Data supplied Start Marker

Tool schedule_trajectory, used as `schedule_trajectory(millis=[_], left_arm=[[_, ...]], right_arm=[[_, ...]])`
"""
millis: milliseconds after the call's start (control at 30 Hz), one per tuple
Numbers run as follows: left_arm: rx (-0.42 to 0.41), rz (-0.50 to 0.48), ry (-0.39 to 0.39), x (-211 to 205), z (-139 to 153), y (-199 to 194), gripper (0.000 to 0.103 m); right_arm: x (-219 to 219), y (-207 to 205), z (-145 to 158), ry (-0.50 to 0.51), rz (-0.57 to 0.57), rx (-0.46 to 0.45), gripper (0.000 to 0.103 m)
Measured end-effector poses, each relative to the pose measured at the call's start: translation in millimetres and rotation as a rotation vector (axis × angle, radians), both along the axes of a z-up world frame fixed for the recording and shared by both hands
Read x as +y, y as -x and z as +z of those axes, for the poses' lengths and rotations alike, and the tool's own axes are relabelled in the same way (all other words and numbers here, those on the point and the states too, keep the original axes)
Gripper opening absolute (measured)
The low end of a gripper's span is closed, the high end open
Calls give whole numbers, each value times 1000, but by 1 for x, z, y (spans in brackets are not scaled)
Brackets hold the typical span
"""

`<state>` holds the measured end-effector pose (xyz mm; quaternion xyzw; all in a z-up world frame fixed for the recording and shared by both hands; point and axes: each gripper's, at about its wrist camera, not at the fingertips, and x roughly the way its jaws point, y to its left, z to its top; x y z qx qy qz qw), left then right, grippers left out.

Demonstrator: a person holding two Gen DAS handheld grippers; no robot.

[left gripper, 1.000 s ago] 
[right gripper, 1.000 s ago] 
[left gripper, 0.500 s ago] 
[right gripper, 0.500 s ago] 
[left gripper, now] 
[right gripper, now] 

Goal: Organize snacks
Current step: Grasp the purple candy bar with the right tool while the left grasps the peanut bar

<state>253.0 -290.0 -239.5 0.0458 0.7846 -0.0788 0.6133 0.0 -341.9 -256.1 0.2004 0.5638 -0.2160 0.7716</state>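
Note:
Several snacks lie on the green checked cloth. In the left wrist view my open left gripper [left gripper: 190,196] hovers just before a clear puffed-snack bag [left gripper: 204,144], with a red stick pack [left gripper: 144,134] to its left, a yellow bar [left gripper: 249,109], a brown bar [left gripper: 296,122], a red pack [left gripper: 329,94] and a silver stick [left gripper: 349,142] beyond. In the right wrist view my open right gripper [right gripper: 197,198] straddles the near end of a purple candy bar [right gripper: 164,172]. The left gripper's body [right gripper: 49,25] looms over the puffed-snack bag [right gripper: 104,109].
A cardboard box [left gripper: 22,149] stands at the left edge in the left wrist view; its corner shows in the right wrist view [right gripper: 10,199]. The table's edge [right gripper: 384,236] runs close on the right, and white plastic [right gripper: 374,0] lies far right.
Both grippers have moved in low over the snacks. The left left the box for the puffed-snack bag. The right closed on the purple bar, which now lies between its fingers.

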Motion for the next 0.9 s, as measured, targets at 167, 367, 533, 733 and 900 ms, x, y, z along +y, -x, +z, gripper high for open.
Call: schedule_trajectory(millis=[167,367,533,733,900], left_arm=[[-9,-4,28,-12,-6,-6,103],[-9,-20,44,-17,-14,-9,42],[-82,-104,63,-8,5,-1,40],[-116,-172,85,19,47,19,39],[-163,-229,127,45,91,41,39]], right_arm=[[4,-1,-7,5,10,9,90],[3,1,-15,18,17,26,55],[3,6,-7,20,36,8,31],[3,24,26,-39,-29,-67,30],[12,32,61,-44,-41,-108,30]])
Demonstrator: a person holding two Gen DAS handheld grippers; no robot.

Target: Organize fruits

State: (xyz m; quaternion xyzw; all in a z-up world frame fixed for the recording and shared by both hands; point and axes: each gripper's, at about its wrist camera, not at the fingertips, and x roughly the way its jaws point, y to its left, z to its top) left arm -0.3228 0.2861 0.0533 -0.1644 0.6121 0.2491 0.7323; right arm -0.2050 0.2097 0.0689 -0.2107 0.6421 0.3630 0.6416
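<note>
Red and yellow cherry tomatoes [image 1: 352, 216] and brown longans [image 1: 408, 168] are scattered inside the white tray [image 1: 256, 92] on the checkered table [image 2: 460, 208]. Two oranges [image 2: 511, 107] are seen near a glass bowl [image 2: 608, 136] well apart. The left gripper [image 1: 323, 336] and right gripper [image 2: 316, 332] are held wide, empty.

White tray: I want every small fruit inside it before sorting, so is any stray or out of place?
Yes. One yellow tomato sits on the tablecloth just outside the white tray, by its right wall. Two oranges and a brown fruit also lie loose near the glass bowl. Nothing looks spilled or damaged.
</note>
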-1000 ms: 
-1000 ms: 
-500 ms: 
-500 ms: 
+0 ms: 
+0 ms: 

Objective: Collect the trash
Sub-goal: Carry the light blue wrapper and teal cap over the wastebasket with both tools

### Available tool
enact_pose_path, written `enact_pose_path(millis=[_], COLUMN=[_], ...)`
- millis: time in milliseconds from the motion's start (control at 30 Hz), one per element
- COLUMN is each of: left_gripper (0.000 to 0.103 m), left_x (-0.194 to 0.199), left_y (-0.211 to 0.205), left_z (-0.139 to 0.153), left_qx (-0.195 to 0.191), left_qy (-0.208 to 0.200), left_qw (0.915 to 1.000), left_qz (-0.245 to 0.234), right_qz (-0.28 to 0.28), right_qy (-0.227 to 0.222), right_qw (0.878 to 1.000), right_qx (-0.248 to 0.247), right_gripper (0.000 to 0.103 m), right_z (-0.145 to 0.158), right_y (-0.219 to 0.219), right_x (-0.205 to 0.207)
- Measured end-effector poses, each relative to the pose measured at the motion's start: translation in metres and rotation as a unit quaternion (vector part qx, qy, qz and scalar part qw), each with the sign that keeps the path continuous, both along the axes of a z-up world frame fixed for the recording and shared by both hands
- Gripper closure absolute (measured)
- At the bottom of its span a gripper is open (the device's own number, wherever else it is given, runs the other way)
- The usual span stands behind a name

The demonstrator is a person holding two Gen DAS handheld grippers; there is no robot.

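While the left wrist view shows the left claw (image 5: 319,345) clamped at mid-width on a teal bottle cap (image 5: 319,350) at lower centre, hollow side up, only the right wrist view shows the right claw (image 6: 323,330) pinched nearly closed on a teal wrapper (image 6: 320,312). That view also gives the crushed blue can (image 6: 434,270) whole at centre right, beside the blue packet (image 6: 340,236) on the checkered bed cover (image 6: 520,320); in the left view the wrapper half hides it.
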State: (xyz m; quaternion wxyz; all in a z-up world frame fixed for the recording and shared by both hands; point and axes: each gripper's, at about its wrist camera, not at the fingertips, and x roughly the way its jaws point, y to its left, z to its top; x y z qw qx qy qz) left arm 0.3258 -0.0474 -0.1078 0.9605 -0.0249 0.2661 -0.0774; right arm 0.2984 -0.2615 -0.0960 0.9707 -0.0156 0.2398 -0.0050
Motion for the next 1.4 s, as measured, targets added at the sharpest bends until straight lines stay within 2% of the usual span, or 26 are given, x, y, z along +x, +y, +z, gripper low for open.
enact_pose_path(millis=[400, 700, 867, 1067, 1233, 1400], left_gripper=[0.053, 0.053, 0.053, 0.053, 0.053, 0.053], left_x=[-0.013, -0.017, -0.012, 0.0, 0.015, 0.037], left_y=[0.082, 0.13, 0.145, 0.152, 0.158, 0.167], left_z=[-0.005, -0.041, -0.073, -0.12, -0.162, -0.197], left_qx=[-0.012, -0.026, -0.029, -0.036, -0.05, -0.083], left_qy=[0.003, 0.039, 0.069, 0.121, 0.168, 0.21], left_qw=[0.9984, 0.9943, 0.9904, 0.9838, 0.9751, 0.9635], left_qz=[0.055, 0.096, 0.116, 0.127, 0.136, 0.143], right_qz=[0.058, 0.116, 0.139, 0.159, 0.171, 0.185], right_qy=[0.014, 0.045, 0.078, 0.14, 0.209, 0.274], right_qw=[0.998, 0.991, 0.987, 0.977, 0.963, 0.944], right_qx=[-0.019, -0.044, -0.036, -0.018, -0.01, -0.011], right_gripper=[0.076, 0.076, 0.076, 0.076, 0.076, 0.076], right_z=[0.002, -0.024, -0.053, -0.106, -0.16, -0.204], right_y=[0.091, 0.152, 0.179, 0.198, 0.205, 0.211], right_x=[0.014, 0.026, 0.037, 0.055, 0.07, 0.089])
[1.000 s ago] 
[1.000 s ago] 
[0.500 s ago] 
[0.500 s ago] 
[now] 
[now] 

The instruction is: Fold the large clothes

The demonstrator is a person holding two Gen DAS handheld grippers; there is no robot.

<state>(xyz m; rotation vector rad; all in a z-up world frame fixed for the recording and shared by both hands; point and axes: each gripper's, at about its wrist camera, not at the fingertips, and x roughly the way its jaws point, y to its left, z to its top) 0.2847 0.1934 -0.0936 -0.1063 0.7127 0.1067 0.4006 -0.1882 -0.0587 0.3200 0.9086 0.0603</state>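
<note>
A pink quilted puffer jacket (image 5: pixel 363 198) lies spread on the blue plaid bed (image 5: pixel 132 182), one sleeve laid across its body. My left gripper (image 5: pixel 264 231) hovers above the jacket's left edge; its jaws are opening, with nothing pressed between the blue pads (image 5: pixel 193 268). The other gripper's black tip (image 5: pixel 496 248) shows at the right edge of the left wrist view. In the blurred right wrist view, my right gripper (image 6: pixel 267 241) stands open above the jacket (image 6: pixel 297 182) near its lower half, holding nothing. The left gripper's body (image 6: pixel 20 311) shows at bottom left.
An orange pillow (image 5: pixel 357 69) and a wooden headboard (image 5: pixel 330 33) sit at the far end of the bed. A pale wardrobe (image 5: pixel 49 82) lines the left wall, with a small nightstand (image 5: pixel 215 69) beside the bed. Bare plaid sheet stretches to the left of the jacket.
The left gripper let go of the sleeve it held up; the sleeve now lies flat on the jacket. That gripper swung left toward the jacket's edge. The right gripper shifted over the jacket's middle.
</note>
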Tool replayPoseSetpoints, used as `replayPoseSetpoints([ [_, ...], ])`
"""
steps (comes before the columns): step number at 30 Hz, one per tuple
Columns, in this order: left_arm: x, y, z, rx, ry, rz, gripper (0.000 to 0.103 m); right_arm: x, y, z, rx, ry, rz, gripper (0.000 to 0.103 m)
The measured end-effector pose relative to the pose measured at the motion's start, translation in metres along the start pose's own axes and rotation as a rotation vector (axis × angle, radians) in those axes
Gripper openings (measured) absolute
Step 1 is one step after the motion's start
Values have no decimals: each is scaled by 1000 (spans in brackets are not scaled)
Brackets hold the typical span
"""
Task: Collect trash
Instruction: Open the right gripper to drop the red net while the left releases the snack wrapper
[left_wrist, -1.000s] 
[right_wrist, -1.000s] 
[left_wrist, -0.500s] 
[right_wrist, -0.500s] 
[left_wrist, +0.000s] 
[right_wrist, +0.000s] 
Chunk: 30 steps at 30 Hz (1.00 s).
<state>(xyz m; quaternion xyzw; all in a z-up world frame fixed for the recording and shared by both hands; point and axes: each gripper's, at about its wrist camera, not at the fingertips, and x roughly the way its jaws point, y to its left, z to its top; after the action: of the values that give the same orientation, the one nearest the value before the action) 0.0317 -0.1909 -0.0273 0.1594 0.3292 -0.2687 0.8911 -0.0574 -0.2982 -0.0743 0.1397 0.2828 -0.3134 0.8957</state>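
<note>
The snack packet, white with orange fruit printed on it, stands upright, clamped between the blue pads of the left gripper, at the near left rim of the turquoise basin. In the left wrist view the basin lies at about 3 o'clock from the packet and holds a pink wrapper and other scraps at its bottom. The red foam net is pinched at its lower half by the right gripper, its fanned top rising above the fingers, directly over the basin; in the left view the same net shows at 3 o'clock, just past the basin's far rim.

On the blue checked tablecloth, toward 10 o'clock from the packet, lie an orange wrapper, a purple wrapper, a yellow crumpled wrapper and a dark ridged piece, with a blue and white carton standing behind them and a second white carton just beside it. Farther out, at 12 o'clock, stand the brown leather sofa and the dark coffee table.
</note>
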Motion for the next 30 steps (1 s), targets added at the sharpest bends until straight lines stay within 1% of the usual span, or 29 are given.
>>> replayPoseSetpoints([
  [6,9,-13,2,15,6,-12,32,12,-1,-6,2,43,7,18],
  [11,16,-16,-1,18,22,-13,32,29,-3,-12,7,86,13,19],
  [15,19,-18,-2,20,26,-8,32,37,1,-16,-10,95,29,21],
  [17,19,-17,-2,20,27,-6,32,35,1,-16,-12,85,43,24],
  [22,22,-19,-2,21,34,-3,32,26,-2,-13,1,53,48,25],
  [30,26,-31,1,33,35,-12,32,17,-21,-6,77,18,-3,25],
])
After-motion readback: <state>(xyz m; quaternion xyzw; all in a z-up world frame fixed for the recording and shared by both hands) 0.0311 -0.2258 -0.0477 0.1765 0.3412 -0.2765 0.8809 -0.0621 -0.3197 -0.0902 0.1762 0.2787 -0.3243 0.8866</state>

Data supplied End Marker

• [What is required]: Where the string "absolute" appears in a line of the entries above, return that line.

• [Answer to the problem]:
Gripper opening absolute (measured)
- Gripper closure absolute (measured)
Gripper openings (measured) absolute

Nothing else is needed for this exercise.